What Is a Calcium Scoring Test & Do I Need One?
You probably know your height and weight and may even have your typical blood pressure readings and most recent cholesterol scores memorized. But another number might be even more important for assessing your risk of heart attack or stroke.
The coronary artery calcium (CAC) score measures the amount of calcified plaque you have in those arteries, which is essential because coronary plaque is the leading underlying cause of — or precursor to — atherosclerotic cardiovascular disease (ASCVD) events such as heart attacks and strokes. *
Your calcium score can range from zero to infinity and is proportional to your risk of having such an event for up to 15 years. People with no coronary artery calcium — even those with risk factors like diabetes, obesity, or advanced age — have the low absolute risk of ASCVD events or the lowest among individuals with similar characteristics. In contrast, people with high CAC scores have an elevated risk of ASCVD, even if they’ve never had any symptoms of heart disease, and appear to be the picture of health. **
A calcium test may be the most accurate predictor, or biomarker, of ASCVD risk to date — at least of the safe, non-invasive, and relatively inexpensive variety. But not everyone needs one, and not everyone who could benefit from one knows about it.
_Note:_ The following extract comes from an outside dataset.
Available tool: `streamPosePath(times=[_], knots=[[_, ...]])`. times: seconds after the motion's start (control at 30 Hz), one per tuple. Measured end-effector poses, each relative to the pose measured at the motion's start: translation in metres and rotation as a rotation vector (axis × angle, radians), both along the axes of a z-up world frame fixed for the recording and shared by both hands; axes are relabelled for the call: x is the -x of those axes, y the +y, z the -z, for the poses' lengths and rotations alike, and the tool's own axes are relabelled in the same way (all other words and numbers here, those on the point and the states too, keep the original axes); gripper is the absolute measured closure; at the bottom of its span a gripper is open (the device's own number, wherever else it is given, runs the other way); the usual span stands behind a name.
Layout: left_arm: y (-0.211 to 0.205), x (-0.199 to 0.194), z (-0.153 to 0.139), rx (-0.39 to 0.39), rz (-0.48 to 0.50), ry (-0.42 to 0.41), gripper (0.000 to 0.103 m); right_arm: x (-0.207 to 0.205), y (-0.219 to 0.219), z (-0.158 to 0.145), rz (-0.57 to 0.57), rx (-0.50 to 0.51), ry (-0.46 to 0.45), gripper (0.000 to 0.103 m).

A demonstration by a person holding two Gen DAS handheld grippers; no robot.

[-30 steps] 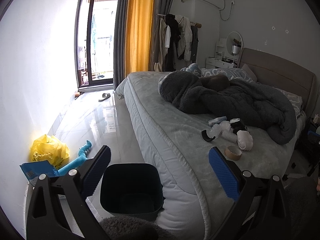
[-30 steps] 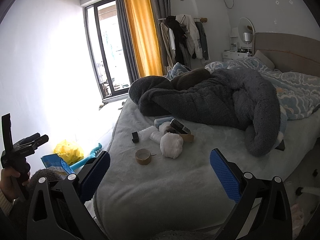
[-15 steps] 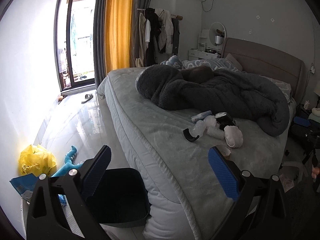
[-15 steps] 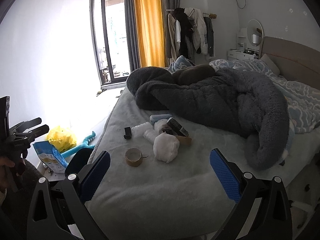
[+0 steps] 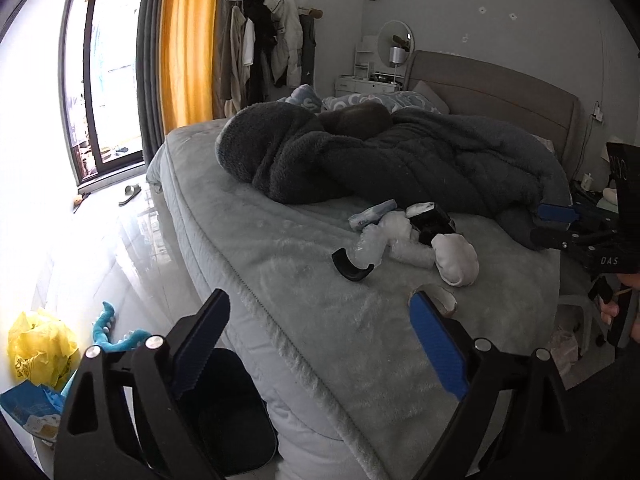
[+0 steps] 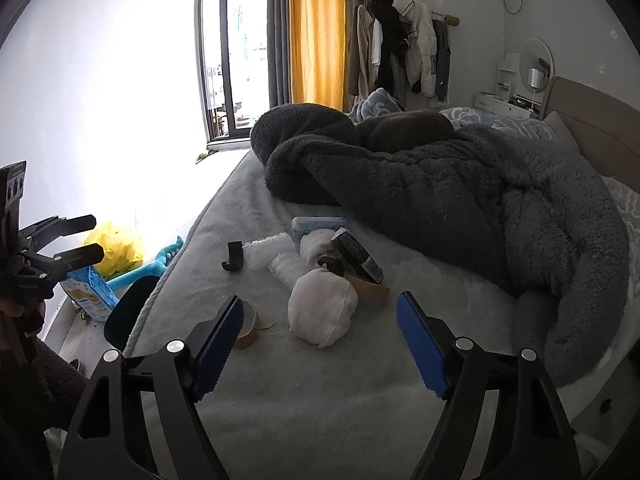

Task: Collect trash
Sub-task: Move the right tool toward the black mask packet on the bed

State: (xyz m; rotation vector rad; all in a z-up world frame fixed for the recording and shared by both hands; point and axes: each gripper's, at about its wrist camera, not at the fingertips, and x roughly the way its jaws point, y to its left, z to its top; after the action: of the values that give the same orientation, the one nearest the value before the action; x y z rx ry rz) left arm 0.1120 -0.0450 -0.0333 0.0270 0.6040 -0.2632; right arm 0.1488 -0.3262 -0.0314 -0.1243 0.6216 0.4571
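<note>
Bin (image 6: 128,312) waits on the floor against the bed's edge, handy for dropping. Left gripper (image 5: 316,344) and right gripper (image 6: 320,344) both gape empty. Trash (image 6: 320,268), wads and wrappers, clusters mid-bed (image 6: 320,400) beside the blanket (image 6: 460,192).

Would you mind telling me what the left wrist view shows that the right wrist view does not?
Only the left wrist view shows the slipper by the window and the right tongs, open. Only the right wrist view shows the left tongs, open, and the tape roll nearly whole. Both share the bed, the white bundle, the black clip, the dark bin and the yellow bag.
</note>
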Motion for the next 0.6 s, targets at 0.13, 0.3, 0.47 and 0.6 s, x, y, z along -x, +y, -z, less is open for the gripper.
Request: streamPosePath(times=[0.13, 0.3, 0.47, 0.6], knots=[[-0.002, -0.018, 0.005, -0.002, 0.051, 0.011, 0.017, -0.022, 0.008, 0.005, -0.027, 0.033, 0.008, 0.030], [-0.007, -0.039, 0.014, -0.047, 0.101, 0.028, 0.024, -0.051, 0.015, 0.014, -0.044, 0.039, 0.038, 0.036], [-0.011, -0.060, 0.027, -0.072, 0.166, 0.056, 0.029, -0.071, 0.025, 0.021, -0.067, 0.054, 0.055, 0.041], [-0.016, -0.072, 0.032, -0.062, 0.230, 0.077, 0.031, -0.085, 0.033, 0.027, -0.076, 0.086, 0.052, 0.046]])
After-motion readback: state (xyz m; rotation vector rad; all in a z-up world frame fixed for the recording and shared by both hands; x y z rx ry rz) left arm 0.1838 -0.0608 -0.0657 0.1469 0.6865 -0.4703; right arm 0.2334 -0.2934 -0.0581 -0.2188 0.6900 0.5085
Here’s what you need to know about this test, whether you need one, and what the results might mean.
Wait, isn’t calcium a good thing?
Good question! Calcium in your bones and the food you eat is a good thing, yes. Calcium in your arteries, not so much.
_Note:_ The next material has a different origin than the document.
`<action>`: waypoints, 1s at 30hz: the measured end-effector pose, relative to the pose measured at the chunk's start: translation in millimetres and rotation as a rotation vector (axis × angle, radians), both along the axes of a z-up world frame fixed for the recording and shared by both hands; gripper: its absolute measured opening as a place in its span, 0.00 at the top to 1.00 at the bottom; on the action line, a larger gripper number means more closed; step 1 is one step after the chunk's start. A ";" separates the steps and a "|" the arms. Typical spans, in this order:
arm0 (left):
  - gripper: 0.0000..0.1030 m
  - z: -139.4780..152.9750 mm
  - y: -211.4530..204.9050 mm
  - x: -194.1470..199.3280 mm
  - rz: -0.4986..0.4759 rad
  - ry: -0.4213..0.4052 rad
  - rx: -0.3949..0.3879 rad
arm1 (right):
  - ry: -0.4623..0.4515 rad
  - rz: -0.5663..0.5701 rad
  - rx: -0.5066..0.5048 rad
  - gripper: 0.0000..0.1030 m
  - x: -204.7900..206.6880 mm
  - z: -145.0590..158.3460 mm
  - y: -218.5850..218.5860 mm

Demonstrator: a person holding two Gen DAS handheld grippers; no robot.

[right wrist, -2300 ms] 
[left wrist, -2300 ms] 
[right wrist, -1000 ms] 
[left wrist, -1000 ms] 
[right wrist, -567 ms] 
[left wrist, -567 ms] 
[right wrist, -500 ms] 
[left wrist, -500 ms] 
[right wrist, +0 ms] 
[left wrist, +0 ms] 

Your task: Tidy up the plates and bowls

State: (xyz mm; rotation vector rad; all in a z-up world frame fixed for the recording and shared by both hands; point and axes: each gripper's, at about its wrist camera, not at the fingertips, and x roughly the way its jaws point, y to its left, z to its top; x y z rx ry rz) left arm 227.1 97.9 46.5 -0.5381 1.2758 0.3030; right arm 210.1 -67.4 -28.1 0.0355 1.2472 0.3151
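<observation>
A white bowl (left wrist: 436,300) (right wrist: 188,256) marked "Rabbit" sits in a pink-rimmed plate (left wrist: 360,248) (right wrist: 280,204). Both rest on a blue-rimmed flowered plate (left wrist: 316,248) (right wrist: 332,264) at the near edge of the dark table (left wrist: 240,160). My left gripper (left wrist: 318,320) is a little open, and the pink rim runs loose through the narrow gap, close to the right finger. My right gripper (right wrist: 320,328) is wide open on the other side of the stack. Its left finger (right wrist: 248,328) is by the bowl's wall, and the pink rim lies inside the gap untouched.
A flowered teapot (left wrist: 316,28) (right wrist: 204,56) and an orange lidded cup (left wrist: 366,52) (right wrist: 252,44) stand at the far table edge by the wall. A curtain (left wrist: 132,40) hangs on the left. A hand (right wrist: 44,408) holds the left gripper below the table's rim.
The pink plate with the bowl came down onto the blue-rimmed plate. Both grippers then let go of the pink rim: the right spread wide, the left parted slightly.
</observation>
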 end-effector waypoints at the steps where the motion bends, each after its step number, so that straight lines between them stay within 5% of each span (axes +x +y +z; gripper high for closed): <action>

The amount of CAC is a measure of coronary artery plaque, a waxy substance that doesn’t directly show up in a CT scan. However, because plaque is a mixture of fat and calcium, over time, the calcium begins to leave traces, or deposits, inside the artery. The innermost layer of the artery becomes calcified, and this can be detected by CT scan in the same way that X-rays look through your skin and show your bones. *
A buildup of plaque can clog your arteries, which will slow your blood flow and prevent certain areas of your heart from receiving proper oxygen levels. The plaque deposits also can cause a blood clot which may trigger a heart attack. Because the CAC score gives an indirect measure of the burden of plaque in the coronary arteries, determining your calcium score is a beneficial way to predict the likelihood of a future heart attack or stroke.*
I already know I have a risk factor for heart attack or stroke. Why do I need this test?
The traditional risk assessment model looks at your demographic information, family history, health conditions, lifestyle, and blood work to help estimate your risk. It doesn’t measure the actual burden of plaque in your arteries and isn’t highly accurate at predicting who will have calcified plaque and who won’t.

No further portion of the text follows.